* _PROMPT_:
Return the data below in full, matching every line exactly.
[Start of section]
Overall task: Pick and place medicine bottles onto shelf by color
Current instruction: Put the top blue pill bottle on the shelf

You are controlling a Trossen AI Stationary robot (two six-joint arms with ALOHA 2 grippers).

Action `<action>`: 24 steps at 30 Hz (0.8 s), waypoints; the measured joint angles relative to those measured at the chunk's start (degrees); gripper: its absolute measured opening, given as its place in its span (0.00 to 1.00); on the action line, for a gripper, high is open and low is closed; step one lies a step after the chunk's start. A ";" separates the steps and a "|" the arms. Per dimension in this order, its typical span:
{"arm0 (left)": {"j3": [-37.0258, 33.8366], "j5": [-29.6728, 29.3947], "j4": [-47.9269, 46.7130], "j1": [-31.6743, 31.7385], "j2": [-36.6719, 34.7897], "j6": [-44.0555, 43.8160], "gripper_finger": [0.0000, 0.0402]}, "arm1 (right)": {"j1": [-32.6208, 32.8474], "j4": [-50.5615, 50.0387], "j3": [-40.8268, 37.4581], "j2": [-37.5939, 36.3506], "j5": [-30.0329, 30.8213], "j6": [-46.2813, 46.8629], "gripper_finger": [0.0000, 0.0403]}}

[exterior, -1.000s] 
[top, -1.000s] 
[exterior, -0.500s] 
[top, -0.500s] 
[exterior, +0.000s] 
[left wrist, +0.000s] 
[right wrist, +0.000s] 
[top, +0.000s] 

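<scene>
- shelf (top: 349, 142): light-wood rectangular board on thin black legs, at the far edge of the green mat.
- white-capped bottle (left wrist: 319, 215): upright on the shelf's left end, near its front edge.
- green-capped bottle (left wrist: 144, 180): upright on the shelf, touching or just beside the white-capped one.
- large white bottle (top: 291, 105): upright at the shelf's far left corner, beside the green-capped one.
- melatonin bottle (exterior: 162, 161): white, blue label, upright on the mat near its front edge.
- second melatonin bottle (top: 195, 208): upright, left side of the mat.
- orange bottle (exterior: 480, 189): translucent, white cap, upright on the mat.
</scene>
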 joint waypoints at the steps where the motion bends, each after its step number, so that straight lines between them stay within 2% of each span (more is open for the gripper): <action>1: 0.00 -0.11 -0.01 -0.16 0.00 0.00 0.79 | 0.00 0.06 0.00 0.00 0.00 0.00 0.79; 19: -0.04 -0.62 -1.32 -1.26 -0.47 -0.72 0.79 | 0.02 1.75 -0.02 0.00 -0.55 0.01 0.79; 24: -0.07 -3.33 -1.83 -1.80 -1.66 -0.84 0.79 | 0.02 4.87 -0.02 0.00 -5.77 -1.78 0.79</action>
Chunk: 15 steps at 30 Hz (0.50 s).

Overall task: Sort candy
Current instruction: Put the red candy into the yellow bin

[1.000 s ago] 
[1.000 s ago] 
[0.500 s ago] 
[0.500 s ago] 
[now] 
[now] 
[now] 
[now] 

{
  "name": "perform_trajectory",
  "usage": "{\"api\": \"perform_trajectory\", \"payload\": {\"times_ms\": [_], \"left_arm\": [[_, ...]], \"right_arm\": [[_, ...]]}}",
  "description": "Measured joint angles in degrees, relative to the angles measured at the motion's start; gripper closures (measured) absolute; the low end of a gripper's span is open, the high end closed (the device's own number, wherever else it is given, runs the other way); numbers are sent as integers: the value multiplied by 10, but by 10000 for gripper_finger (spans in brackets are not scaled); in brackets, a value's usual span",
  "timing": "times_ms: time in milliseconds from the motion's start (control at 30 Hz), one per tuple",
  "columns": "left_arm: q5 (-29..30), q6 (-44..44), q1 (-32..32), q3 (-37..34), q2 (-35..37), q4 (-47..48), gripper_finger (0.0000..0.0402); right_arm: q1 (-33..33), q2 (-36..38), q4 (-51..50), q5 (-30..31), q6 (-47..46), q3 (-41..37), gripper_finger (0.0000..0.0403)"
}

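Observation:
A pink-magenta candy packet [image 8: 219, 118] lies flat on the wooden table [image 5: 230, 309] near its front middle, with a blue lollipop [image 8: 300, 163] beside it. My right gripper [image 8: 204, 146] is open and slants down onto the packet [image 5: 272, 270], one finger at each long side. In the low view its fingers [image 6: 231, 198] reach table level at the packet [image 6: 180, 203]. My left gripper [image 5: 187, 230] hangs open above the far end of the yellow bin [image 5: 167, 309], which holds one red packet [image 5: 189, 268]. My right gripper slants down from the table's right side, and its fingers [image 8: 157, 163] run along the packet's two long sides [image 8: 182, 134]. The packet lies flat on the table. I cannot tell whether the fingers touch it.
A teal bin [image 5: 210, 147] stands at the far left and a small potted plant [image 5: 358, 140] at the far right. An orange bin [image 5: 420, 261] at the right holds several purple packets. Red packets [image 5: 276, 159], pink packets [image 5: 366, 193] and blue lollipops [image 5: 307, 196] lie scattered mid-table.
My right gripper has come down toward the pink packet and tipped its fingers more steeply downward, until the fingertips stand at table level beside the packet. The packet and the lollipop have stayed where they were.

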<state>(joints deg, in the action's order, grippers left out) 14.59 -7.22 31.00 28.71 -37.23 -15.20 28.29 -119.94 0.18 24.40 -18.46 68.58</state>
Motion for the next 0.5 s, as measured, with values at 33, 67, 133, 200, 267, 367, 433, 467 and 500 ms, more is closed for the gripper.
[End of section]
* _WRITTEN ANSWER_:
Overall task: Pick and place medicine bottles onto shelf by color
Current instruction: Put the top blue pill bottle on the shelf

You are controlling a Trossen AI Stationary robot (two six-joint arms with ALOHA 2 grippers).

Action `<action>`: 24 steps at 30 Hz (0.8 s), waypoints; the measured joint angles relative to those measured at the chunk's start (degrees); gripper: its absolute measured opening, given as its place in its span (0.00 to 1.00); on the action line, for a gripper, high is open and low is closed; step one lies a step after the chunk's start. A ";" separates the steps and a "|" the arms. Per dimension in this order, its typical span:
{"arm0 (left)": {"j3": [-37.0258, 33.8366], "j5": [-29.6728, 29.3947], "j4": [-47.9269, 46.7130], "j1": [-31.6743, 31.7385], "j2": [-36.6719, 34.7897], "j6": [-44.0555, 43.8160], "gripper_finger": [0.0000, 0.0402]}, "arm1 (right)": {"j1": [-32.6208, 32.8474], "j4": [-50.5615, 50.0387], "j3": [-40.8268, 37.4581], "j2": [-37.5939, 36.3506], "j5": [-30.0329, 30.8213], "j6": [-46.2813, 46.8629], "gripper_finger": [0.0000, 0.0403]}}

[exterior, -1.000s] 
[top, -1.000s] 
[exterior, -0.500s] 
[top, -0.500s] 
[exterior, +0.000s] 
[left wrist, +0.000s] 
[right wrist, +0.000s] 
[top, +0.000s] 

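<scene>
- shelf (top: 349, 142): light-wood rectangular board on thin black legs, at the far edge of the green mat.
- white-capped bottle (left wrist: 319, 215): upright on the shelf's left end, near its front edge.
- green-capped bottle (left wrist: 144, 180): upright on the shelf, touching or just beside the white-capped one.
- large white bottle (top: 291, 105): upright at the shelf's far left corner, beside the green-capped one.
- melatonin bottle (exterior: 162, 161): white, blue label, upright on the mat near its front edge.
- second melatonin bottle (top: 195, 208): upright, left side of the mat.
- orange bottle (exterior: 480, 189): translucent, white cap, upright on the mat.
</scene>
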 joint waypoints at the steps where the motion bends, each after its step number, so that straight lines between them stay within 2% of each span (more is open for the gripper): <action>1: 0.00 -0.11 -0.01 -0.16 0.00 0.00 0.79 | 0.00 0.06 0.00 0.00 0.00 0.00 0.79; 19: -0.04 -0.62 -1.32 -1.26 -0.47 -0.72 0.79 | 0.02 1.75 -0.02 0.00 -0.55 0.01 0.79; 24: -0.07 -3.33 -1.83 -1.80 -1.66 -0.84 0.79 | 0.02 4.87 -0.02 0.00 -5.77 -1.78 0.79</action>
Chunk: 15 steps at 30 Hz (0.50 s).

Overall task: Sort candy
Current instruction: Put the red candy into the yellow bin

[1.000 s ago] 
[1.000 s ago] 
[0.500 s ago] 
[0.500 s ago] 
[now] 
[now] 
[now] 
[now] 

{
  "name": "perform_trajectory",
  "usage": "{\"api\": \"perform_trajectory\", \"payload\": {\"times_ms\": [_], \"left_arm\": [[_, ...]], \"right_arm\": [[_, ...]]}}",
  "description": "Measured joint angles in degrees, relative to the angles measured at the motion's start; gripper closures (measured) absolute; the low end of a gripper's span is open, the high end closed (the device's own number, wherever else it is given, runs the other way); numbers are sent as integers: the value multiplied by 10, but by 10000 for gripper_finger (spans in brackets are not scaled); in brackets, a value's usual span",
  "timing": "times_ms: time in milliseconds from the motion's start (control at 30 Hz), one per tuple",
  "columns": "left_arm: q5 (-29..30), q6 (-44..44), q1 (-32..32), q3 (-37..34), q2 (-35..37), q4 (-47..48), gripper_finger (0.0000..0.0402); right_arm: q1 (-33..33), q2 (-36..38), q4 (-51..50), q5 (-30..31), q6 (-47..46), q3 (-41..37), gripper_finger (0.0000..0.0403)"
}

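Observation:
A pink-magenta candy packet [image 8: 219, 118] lies flat on the wooden table [image 5: 230, 309] near its front middle, with a blue lollipop [image 8: 300, 163] beside it. My right gripper [image 8: 204, 146] is open and slants down onto the packet [image 5: 272, 270], one finger at each long side. In the low view its fingers [image 6: 231, 198] reach table level at the packet [image 6: 180, 203]. My left gripper [image 5: 187, 230] hangs open above the far end of the yellow bin [image 5: 167, 309], which holds one red packet [image 5: 189, 268]. My right gripper slants down from the table's right side, and its fingers [image 8: 157, 163] run along the packet's two long sides [image 8: 182, 134]. The packet lies flat on the table. I cannot tell whether the fingers touch it.
A teal bin [image 5: 210, 147] stands at the far left and a small potted plant [image 5: 358, 140] at the far right. An orange bin [image 5: 420, 261] at the right holds several purple packets. Red packets [image 5: 276, 159], pink packets [image 5: 366, 193] and blue lollipops [image 5: 307, 196] lie scattered mid-table.
My right gripper has come down toward the pink packet and tipped its fingers more steeply downward, until the fingertips stand at table level beside the packet. The packet and the lollipop have stayed where they were.
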
<state>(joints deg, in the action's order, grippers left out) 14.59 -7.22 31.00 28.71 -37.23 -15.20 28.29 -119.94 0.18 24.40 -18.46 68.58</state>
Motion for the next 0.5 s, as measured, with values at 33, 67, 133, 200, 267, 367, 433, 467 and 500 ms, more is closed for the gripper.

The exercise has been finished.